### [EXERCISE DESCRIPTION]
For every line of the material below, check for the string "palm" and return the line if it is there.

### [ENTRIES SUPPLIED]
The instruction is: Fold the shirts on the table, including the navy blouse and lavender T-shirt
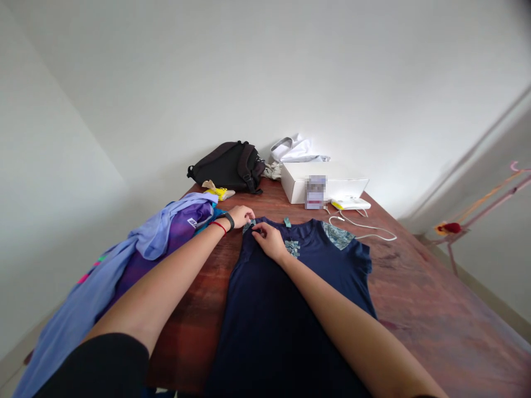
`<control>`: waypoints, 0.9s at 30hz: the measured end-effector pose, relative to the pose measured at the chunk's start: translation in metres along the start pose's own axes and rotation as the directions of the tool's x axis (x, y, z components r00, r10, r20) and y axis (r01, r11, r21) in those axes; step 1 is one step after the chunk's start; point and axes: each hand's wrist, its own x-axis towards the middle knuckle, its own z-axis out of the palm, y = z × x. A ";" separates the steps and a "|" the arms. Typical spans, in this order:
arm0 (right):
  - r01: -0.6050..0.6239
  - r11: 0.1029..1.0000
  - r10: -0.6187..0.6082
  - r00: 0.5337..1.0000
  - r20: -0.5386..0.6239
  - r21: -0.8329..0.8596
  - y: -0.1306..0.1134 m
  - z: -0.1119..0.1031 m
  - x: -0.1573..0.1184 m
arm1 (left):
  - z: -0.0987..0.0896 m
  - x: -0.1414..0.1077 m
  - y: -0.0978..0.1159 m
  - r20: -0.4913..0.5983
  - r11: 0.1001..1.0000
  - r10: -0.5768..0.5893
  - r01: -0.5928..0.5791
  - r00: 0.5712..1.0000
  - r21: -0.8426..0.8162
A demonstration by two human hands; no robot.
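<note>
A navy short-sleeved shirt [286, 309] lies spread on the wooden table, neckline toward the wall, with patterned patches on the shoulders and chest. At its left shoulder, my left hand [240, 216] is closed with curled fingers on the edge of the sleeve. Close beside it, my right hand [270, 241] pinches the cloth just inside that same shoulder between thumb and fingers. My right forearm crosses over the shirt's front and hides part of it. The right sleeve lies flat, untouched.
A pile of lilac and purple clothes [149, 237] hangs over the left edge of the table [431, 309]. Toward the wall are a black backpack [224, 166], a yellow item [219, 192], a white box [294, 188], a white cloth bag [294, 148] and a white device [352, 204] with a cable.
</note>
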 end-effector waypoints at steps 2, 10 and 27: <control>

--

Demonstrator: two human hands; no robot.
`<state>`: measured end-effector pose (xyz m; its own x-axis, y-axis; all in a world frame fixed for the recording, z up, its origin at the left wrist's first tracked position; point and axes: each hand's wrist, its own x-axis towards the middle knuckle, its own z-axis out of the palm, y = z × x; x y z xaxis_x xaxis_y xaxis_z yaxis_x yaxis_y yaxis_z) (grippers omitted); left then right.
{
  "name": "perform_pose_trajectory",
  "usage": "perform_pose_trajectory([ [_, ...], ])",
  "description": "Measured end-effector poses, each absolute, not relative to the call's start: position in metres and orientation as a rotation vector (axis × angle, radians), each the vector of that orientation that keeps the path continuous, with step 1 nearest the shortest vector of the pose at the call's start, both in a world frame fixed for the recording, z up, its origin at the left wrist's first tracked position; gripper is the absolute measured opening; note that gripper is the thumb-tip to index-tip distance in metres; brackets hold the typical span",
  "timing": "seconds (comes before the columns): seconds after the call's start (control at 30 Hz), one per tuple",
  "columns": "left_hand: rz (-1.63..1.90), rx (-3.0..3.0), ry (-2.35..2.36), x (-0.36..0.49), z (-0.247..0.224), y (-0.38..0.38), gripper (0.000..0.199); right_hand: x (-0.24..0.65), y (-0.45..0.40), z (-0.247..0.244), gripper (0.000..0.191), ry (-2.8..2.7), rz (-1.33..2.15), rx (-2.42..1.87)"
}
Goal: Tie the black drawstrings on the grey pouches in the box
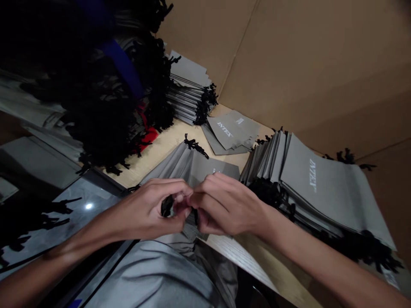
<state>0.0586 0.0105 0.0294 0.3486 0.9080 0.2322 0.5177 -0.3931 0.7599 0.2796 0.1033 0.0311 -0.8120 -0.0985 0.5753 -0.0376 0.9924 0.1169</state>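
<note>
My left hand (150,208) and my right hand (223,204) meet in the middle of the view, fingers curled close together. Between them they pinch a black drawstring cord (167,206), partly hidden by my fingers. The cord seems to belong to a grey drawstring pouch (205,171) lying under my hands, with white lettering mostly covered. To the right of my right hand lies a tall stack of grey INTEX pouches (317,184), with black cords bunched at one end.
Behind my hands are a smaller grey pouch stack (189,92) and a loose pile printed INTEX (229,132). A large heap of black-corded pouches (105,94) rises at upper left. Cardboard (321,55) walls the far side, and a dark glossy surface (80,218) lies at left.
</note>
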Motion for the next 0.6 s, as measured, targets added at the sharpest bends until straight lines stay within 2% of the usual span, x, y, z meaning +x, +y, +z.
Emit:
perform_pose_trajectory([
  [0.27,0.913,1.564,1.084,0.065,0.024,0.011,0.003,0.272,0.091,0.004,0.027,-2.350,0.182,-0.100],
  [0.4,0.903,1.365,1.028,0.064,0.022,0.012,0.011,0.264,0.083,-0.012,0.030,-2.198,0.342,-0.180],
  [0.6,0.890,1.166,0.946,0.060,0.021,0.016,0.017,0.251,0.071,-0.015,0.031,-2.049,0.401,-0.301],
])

### [TASK ANSWER]
`<control>`: waypoints, 0.9s at 30hz: the measured end-effector pose, relative to the pose measured at the chunk's start: translation in metres along the start pose's own axes and rotation as the directions of the tool's x axis (x, y, z components r00, r10, r20) and y axis (r01, r11, r21) in those axes; step 1 is one step after the chunk's start; point and axes: each hand's wrist, its own x-axis towards the middle knuckle, its own z-axis out of the palm, y = z × x. A ";" separates the steps and a "|" the arms. Typical spans, in this order:
`<state>`: measured end-effector pose (xyz m; its own x-axis, y-axis; all in a world frame fixed for the recording, z up, its origin at the left wrist's first tracked position; point and axes: each hand's wrist, its own x-axis towards the middle knuckle, its own z-axis out of the palm, y = z × x; x y z xaxis_x xaxis_y xaxis_z yaxis_x yaxis_y yaxis_z) (grippers omitted); left then right.

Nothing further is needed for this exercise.